Mosses of the genus Grimmia are efficient Cd bioaccumulators in urban and peri-urban environments and can be used as a proxy for atmospheric Cd concentrations. For the first time, our results show that the Cd concentrations in acrocarpous mosses are correlated with the modeled Cd concentrations by the CHIMERE chemistry transport model in two French metropolitan areas: Paris and Lyon. The better model is a linear model with experimental errors and CHIMERE errors based on a kriging and including the variable “substrate of moss sampling”. The relationships between Cd concentrations in mosses and modeled Cd concentrations by the CHIMERE depend on some regional factors and the model developed for one metropolitan area is not fully reliable to predict the Cd observations of the other metropolitan area.
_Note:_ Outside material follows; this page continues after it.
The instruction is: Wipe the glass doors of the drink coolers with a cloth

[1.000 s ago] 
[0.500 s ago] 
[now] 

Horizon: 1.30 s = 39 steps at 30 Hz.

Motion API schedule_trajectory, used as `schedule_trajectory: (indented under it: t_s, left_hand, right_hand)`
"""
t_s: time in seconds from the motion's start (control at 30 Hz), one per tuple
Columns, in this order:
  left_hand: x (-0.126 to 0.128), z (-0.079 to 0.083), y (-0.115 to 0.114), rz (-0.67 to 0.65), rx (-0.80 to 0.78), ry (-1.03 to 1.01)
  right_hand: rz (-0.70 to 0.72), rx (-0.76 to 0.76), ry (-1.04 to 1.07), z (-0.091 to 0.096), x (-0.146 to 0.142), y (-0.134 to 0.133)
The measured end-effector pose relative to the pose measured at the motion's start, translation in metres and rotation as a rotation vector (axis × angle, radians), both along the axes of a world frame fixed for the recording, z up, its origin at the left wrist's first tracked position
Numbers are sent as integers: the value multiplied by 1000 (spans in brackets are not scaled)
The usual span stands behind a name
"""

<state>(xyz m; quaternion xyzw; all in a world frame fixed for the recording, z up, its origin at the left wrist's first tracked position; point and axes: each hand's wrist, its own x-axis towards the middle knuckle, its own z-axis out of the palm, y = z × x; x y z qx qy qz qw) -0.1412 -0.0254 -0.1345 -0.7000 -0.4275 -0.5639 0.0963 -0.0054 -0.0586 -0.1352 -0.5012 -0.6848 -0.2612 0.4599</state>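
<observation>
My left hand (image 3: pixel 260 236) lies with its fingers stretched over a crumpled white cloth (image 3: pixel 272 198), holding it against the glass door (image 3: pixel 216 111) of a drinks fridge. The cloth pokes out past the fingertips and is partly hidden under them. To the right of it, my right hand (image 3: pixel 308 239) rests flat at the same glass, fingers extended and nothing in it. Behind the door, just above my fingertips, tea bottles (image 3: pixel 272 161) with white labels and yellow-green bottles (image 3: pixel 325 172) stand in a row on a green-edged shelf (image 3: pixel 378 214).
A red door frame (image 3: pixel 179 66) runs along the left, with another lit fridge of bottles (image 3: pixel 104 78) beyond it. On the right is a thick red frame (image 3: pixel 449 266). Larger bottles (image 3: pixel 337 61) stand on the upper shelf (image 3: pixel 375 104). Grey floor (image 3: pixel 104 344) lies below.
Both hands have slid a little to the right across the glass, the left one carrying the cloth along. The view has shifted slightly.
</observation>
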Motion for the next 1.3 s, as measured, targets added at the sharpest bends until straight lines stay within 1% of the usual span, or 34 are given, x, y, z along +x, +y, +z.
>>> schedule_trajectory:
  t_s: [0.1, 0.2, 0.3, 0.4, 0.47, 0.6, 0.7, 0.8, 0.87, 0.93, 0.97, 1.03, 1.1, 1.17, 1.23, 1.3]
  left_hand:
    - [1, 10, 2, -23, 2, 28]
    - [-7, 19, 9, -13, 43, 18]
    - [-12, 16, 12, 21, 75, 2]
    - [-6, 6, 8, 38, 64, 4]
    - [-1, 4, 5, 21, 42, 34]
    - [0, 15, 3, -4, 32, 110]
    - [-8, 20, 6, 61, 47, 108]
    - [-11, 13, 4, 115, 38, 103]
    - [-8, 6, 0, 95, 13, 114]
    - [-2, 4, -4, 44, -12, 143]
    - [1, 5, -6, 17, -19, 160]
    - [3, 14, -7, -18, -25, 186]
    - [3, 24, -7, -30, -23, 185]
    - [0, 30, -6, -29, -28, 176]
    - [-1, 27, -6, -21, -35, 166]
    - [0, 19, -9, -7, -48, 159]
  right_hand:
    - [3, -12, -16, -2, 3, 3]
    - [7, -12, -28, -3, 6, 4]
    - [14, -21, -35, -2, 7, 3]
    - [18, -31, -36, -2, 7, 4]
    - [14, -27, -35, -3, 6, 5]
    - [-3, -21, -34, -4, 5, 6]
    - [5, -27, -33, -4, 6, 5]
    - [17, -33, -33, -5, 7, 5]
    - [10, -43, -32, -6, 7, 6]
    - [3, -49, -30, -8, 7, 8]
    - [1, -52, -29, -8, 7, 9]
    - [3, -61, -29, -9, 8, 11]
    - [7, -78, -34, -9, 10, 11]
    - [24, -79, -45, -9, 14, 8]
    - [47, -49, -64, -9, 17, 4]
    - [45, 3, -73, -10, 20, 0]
Despite the large difference in the coefficients of the model adjusted to Lyon or Paris, we obtain a consistent prediction of the level of cadmium present in the moss. However, in addition to the difference in coefficients between the two cities, it seems reasonable to think that this model can only be applied to large cities, where cadmium pollution is quite high, as is the case for Lyon and Paris. In rural areas, for example, initial investigations led us to believe that there was no such link on this scale. Studies in other urban and peri-urban areas would provide a better understanding of the regional variability of the models. Finally, it would be interesting to develop similar models for other elements modeled by CHIMERE and analyzed in our moss samples such as As, Ni, and Hg.